═════ Working data ═════

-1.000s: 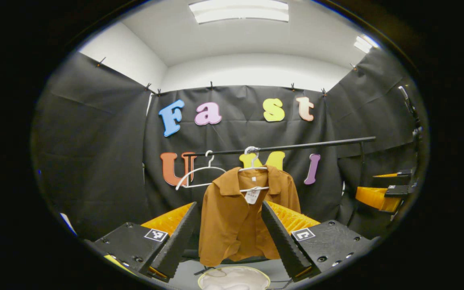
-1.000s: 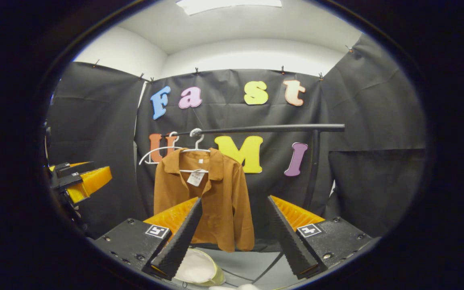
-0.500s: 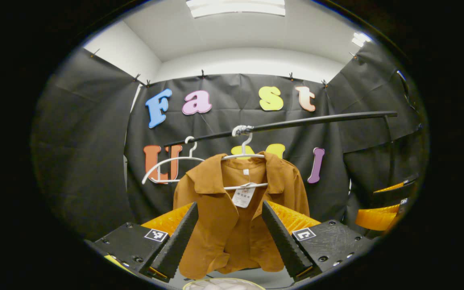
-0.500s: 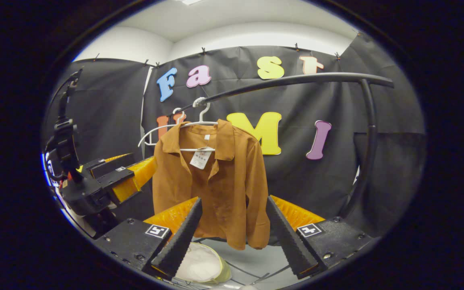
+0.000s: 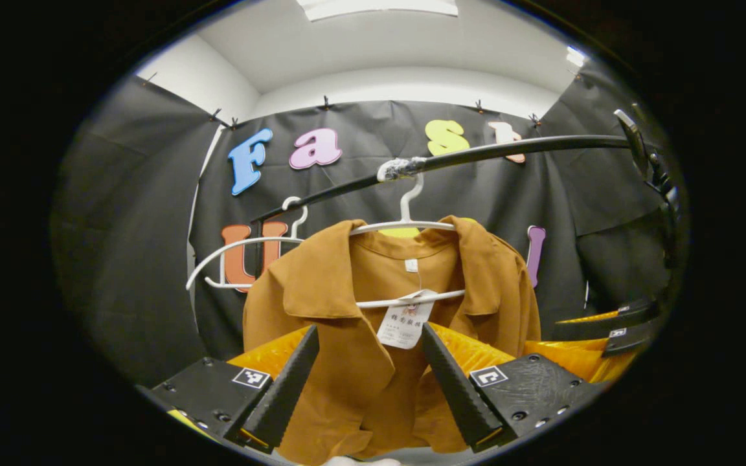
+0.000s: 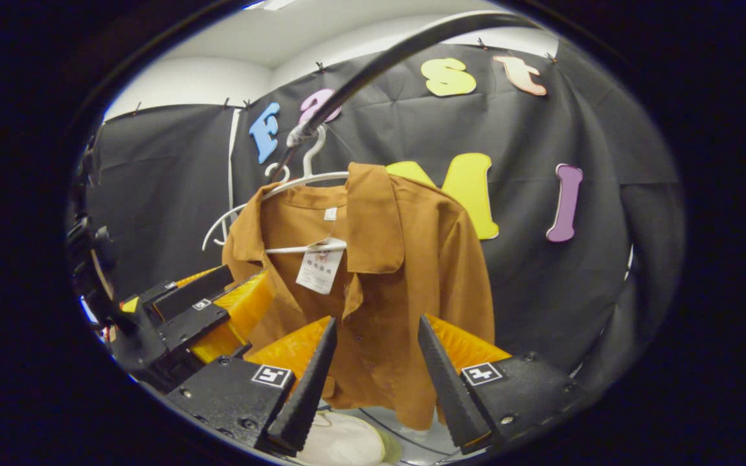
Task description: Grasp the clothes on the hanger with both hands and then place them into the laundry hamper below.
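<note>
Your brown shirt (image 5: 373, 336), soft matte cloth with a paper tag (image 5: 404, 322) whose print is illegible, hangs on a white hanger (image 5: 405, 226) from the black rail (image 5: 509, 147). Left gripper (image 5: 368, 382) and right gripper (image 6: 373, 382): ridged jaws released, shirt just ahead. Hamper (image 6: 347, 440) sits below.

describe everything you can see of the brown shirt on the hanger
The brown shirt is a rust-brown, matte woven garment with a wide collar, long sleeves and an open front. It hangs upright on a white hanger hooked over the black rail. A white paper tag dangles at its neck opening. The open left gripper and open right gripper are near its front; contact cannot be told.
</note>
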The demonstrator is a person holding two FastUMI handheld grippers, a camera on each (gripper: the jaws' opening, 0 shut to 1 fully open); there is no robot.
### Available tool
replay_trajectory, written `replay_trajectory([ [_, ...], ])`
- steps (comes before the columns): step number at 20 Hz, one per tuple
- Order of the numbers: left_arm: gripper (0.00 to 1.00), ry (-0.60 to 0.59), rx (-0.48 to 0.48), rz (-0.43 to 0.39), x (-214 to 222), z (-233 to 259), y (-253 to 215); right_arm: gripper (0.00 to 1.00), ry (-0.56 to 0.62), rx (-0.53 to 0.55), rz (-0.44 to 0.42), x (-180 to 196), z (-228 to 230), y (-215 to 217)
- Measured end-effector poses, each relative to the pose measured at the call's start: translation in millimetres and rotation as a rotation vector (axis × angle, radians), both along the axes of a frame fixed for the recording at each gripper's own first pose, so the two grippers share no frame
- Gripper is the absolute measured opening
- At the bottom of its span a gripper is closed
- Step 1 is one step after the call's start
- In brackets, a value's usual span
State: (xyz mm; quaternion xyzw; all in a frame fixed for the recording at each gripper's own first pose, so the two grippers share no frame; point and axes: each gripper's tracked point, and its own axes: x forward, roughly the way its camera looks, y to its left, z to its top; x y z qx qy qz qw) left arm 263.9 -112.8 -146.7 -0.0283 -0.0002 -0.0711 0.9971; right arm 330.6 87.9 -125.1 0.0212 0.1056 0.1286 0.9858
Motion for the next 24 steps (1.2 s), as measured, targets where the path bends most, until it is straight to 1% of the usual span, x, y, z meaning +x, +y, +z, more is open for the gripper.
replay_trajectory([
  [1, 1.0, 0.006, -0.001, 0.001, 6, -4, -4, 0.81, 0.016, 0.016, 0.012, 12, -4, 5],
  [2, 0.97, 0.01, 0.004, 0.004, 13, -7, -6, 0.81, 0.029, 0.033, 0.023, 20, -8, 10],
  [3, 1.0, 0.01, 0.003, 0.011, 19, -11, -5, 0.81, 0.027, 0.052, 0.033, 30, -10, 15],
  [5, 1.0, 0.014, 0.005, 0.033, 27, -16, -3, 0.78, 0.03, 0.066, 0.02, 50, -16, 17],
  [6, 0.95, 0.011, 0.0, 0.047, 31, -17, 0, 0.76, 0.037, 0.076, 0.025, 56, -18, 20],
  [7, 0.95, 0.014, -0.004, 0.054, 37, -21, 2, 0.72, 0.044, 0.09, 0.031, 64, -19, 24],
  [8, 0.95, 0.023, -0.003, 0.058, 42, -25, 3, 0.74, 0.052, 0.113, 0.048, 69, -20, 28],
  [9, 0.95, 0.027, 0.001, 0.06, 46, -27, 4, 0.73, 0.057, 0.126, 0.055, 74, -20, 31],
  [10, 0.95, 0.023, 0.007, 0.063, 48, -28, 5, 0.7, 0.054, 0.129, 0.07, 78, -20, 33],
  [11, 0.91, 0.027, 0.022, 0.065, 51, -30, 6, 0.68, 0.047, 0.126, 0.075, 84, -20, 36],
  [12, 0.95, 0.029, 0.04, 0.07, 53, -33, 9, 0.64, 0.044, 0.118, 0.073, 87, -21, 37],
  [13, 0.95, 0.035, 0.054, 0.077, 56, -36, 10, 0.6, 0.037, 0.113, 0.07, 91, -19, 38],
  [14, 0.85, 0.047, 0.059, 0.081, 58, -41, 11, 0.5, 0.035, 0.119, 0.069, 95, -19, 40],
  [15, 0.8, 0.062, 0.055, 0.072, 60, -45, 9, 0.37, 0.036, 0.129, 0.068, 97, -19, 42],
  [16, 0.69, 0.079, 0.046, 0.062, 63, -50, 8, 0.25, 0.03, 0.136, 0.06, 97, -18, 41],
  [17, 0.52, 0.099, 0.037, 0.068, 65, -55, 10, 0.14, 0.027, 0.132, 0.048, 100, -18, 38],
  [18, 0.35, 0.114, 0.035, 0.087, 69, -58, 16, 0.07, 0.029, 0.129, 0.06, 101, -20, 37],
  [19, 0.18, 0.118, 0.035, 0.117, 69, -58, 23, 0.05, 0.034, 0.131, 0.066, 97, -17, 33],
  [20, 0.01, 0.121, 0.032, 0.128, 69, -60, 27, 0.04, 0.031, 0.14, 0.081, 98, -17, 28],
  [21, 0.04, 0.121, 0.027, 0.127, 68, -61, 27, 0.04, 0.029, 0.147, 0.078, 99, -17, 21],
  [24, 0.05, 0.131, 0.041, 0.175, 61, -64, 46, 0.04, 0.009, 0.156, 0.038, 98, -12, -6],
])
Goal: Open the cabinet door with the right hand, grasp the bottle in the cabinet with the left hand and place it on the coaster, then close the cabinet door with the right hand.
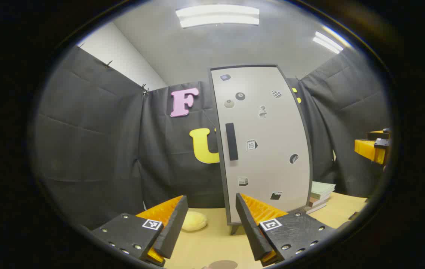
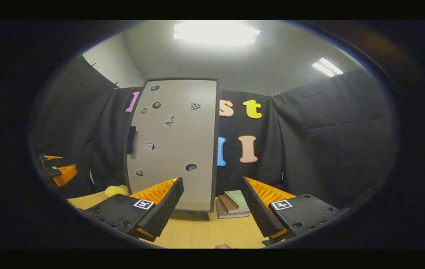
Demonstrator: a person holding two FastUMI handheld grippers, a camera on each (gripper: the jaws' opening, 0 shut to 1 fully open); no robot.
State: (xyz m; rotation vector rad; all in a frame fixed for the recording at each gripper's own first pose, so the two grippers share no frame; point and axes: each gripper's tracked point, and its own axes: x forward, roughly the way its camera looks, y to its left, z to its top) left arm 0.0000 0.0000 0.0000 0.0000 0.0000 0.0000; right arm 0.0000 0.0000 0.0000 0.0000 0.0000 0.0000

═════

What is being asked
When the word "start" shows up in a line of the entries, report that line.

Response for this exercise
- Measured end-effector poses, each relative to the pose measured at the call's start: translation in millimetres and rotation as a rotation vector (axis × angle, radians), both along the axes of a frame fixed for the recording at each gripper's own first pose, so the two grippers share no frame
- Step 1 is one step after the call's start

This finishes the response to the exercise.